The most stressful aspect are his nappies as he grows. We only get four per day free to cope with everything, that's one every six hours – a shockingly disgusting national rule on continence. Our most vulnerable aren't getting what they need, decided by bureaucrats who never have their toilet habits counted or curtailed. Also I have to lay him down on dirty public toilet floors with his head under the pan where someone else has just peed. I don't like putting my handbag down on some floors; why on earth should I be expected to lie my precious son on them?. There should be changing facilities with an adult sized hydraulic bench (to save the backs of the nation's precious carers) for people in public places who can't use a loo. If you want to join me campaigning for this see Mencaps www.changing-places.org “Real Lives Stories” and make as much noise as you can to free those imprisoned by disability. I am also trying to take the NHS to task over it's nappy policy – any support there would be welcome…..(yes and this is the sort of thing you do the rest of the time while you're caring…battling for reforms).

How ironic the child born to the Blair mantra, “education,education,education” couldn't get one, I had to fight. Have had to fight for speech and language therapy still virtually non-existent investment and so much more…

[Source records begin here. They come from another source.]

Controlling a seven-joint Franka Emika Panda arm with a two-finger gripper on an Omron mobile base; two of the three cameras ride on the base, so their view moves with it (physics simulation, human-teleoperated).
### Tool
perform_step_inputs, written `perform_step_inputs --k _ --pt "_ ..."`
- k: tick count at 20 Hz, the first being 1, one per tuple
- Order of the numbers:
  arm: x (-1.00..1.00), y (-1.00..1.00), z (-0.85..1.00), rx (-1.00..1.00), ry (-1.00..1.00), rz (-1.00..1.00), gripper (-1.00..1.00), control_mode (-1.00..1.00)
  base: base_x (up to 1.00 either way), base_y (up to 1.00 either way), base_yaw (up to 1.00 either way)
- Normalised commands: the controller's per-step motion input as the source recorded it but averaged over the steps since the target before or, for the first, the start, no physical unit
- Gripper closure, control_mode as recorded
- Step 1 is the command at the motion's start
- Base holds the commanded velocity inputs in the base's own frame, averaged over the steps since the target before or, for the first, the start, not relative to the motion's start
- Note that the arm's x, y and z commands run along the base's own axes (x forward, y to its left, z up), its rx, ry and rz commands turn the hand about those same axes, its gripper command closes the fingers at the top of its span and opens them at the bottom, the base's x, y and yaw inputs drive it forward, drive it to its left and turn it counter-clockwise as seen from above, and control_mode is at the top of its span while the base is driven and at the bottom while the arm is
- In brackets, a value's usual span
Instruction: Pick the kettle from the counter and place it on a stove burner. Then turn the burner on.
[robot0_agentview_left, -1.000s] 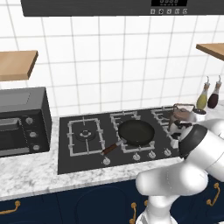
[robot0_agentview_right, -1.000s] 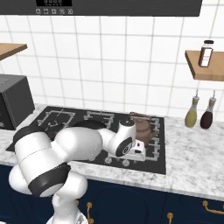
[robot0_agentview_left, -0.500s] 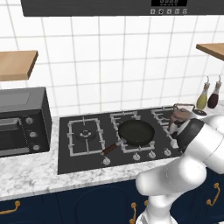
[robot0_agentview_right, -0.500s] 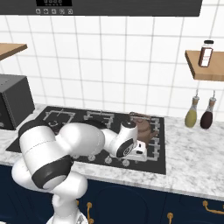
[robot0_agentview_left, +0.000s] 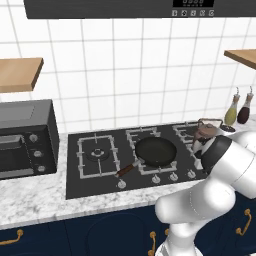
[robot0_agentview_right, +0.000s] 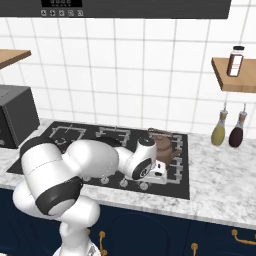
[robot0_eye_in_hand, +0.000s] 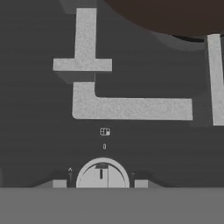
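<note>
Low over the front right edge of the black cooktop (robot0_agentview_right: 182, 186), the pincer (robot0_agentview_right: 161, 168) is pointing down at the row of silver knobs, and whether its jaws are apart or closed cannot be told, since the finger tips are barely showing. Seen from the hand camera, a round silver knob (robot0_eye_in_hand: 103, 173) is sitting straight ahead at the bottom centre, with pale grate bars (robot0_eye_in_hand: 131, 108) beyond it. The kettle (robot0_agentview_right: 164, 144) is sitting just behind the pincer on the right stove burner (robot0_agentview_left: 187, 131), apart from the fingers; its dark brown underside (robot0_eye_in_hand: 175, 15) is looming at the top of the hand camera's picture. In the left base camera the kettle (robot0_agentview_left: 206, 131) is peeking out above the arm's white elbow.

A black frying pan (robot0_agentview_left: 155, 151) is resting on the middle burner, its brown handle pointing toward the front knobs. The speckled worktop (robot0_agentview_right: 225, 180) is running on either side of the cooktop, with navy cabinet fronts and gold handles below. Two slim bottles (robot0_agentview_right: 229, 129) are standing against the white tiled wall to the right, under a wooden shelf (robot0_agentview_right: 231, 77) carrying a small jar. A dark toaster oven (robot0_agentview_left: 25, 137) is standing at the left.
</note>
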Motion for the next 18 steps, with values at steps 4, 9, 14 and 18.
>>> perform_step_inputs --k 4,9,14,18 --pt "0.0 0.0 0.0 0.0 -0.02 0.01 1.0 -1.0 0.0 0.0 0.0" --pt "0.0 0.0 0.0 -0.04 -0.12 0.18 1.0 -1.0 0.0 0.0 0.0" --pt "0.0 0.0 0.05 -0.1 -0.11 0.28 1.0 -1.0 0.0 0.0 0.0" --pt "0.0 0.03 0.01 -0.13 -0.01 0.33 1.0 -1.0 0.0 0.0 0.0"
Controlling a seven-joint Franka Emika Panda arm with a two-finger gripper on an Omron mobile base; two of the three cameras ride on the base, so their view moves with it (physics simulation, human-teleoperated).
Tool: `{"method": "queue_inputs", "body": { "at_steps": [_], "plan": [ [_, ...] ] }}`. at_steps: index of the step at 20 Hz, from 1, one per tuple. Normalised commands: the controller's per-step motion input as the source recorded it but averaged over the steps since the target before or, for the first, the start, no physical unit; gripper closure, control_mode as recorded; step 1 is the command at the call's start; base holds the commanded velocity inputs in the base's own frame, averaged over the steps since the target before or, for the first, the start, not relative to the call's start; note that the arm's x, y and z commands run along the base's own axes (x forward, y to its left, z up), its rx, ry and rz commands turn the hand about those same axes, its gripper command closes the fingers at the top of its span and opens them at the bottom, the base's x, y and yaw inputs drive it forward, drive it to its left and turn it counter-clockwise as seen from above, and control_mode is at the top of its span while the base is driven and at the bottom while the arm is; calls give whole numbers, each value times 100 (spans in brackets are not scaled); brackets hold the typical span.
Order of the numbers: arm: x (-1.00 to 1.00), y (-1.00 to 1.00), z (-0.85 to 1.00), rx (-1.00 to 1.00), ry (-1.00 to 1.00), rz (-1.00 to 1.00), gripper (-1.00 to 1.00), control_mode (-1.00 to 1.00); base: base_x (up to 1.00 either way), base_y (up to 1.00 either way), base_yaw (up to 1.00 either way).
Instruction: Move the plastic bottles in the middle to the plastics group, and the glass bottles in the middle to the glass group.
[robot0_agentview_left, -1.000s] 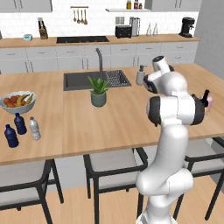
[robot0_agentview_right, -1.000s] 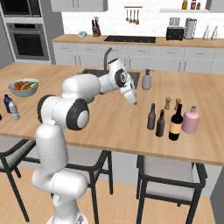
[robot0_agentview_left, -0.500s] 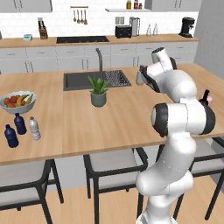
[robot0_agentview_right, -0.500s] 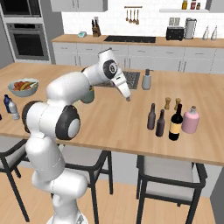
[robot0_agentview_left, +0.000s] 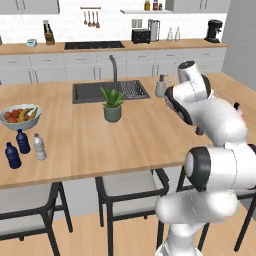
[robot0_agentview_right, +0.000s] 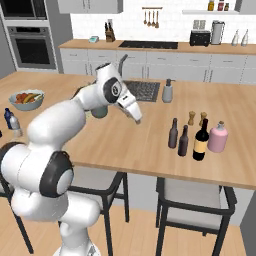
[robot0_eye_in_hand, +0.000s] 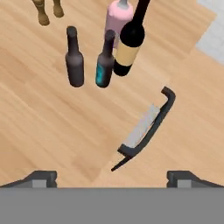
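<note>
Two slim dark glass bottles (robot0_agentview_right: 173, 133) (robot0_agentview_right: 183, 141) stand on the island right beside the glass group, a dark wine bottle with a yellowish label (robot0_agentview_right: 201, 140) and a pale pink bottle (robot0_agentview_right: 218, 137). From the hand view the slim bottles (robot0_eye_in_hand: 75, 60) (robot0_eye_in_hand: 105, 64) sit just in front of the wine bottle (robot0_eye_in_hand: 128, 46). The clear plastic bottle (robot0_agentview_left: 39, 146) stands next to the two dark blue bottles (robot0_agentview_left: 22, 141) (robot0_agentview_left: 13, 155). My gripper (robot0_agentview_right: 136, 118) (robot0_eye_in_hand: 112, 179) hovers open and empty over the counter, left of the glass bottles.
A fruit bowl (robot0_agentview_left: 20, 116) sits behind the blue bottles. A potted plant (robot0_agentview_left: 112, 105) stands by the sink (robot0_agentview_left: 87, 93), with a soap dispenser (robot0_agentview_right: 167, 91) nearby. Two wooden shakers (robot0_agentview_right: 191, 118) stand behind the glass bottles. Chairs (robot0_eye_in_hand: 146, 129) line the island's near edge.
The arm has swung and the hand has drifted left in the right base view, away from the glass bottles. Its jaws stayed open and no bottle moved.
</note>
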Motion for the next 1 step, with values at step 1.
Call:
{"method": "queue_inputs", "body": {
  "at_steps": [1],
  "plan": [
    [-74, 18, 0, 0, -4, 20, -100, -100, 0, 0, 0]
  ]
}}
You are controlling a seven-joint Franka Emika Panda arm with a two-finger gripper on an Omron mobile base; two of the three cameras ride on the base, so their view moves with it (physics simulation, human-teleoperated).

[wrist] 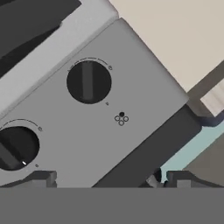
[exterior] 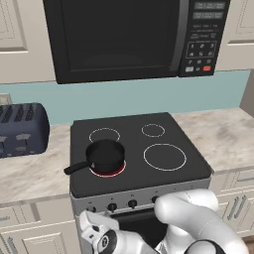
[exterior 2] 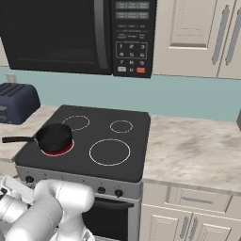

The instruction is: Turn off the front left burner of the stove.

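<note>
Black knobs (wrist: 89, 82) close-up, hand view

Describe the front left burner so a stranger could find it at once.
Under the microwave sits the stove with four white rings on black glass. The front left burner is nearest the toaster: it alone glows red, under a black pan.

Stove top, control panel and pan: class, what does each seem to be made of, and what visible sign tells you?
Stove top: looks like glossy black glass, smooth with printed white rings. Control panel: probably matte silver-grey metal, flat and even-toned, carrying black knobs, perhaps plastic. Pan: dark, dull finish, possibly coated metal.
</note>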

Autism has devastated our family but we love our son with every ounce of our being. Autism is unfair because to everyone else he looks fine on the outside with no limbs missing to show the extent of his problems we have had to cope with some very odd and downright cruel treatment from others whilst out. Not always though, the very kind and wonderful people I have also come into contact with make me glad to have had my son to experience the help and love they've shown me, a total stranger.

Looking back the jabs including men.c and travel vaccines I gave my small but robust son before the age of 3 horrifies me to think I had done what no other generation had done before and over-loaded his little system. Watch out there's more coming – and ask yourself – is it truly worth it?

Incidentally, Dr Maurice Hilleman, pioneer of the MMR, noted in the first trials in the 1970s that over 50% of the children in those trials developed neurological and bowel disorders.